Shall we go quietly into that good night? What is it about night that we find both so appealing and frightening? The dark holds mystery and fascination but we are always safe in the awareness that darkness is only temporary, daylight will return, or we can exit the darkened room but what happens when darkness doesn’t go away? The blind know the answer, but like all else the truth is relevant to personal experience. The blind deal with darkness in the same ways seeing people do and with the same mix of emotions. What is it really to be blind? A friend of my wife’s recently lost her sight. Hers was a genetic malfunction that could have been corrected had she only had the money to catch it early. But was it really money that kept her away or was it perhaps her fear? Fear is after all a powerful force. Perhaps it is the most powerful force of all.

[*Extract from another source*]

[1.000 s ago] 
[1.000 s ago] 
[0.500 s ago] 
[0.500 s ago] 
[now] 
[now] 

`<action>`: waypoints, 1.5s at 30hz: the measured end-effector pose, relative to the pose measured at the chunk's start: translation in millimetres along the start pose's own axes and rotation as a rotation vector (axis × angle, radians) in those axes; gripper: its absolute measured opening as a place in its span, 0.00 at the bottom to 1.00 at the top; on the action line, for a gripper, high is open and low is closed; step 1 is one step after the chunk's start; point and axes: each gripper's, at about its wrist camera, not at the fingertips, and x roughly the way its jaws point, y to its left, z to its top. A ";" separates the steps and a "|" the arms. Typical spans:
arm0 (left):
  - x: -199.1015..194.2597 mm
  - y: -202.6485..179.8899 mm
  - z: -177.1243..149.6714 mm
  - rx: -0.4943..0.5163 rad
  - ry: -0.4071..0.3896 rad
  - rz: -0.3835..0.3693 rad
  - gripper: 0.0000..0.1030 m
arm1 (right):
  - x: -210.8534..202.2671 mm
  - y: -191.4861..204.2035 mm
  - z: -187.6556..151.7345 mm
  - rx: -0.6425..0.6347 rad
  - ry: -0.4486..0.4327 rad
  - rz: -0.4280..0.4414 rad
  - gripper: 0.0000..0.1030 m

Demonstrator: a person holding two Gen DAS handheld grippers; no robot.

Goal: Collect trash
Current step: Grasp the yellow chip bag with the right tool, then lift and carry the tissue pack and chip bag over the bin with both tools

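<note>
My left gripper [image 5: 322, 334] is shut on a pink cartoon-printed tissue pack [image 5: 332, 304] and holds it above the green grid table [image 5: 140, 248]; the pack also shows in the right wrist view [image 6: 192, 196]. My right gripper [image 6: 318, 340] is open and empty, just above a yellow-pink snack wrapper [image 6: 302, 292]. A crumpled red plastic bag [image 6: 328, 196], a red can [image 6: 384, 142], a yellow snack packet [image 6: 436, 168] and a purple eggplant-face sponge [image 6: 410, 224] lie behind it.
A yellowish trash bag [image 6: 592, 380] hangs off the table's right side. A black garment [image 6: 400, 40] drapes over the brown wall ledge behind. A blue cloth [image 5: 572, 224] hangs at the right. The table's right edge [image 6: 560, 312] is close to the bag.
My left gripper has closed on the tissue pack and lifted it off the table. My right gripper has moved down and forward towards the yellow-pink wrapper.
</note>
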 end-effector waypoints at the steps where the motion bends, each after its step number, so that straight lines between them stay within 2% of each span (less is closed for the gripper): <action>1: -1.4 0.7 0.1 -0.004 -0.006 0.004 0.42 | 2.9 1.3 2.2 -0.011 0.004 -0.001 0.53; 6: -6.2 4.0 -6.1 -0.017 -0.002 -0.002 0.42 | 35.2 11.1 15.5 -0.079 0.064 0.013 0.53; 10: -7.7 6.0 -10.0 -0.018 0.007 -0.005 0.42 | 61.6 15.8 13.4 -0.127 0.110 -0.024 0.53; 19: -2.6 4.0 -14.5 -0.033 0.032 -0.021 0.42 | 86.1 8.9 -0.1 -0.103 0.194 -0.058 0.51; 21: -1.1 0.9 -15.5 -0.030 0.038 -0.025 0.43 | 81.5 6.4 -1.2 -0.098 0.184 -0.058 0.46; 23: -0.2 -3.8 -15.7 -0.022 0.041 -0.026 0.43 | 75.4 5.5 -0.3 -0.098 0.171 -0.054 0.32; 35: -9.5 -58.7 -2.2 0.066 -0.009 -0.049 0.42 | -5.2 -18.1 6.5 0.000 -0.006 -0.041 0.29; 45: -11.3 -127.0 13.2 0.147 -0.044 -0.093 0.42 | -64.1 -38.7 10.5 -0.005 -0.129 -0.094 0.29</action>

Recently I discovered my mother may be going blind and it is her own fault, the fault of personal negligence. In a few months my first born child will enter the world. I am not prepared for this, anymore than any new father can be prepared for what may come. I need my mother to guide me, to help me, to show me where I make mistakes and how to correct them. I need her to be the grandmother. But what I need most of all is for her to see the face of her grandchild. Will she? I simply don’t know. You see, my mother is a wonderful woman; kind, gentle, caring, devoted to her family. She is a simple woman, but that simplicity is one of nurturing. A good mother you see doesn’t need very much. But she has one profound weakness. Her fears rule over her. On one hand she recognized this enough to ensure that I was not governed by my fears. As a child she took me to the dentist just so I could get used to the sounds and smells so as to not be afraid of them like so many people. As a girl she was strapped to a chair and had a tooth forcibly removed without anesthetic. Her fears are not entirely ungrounded.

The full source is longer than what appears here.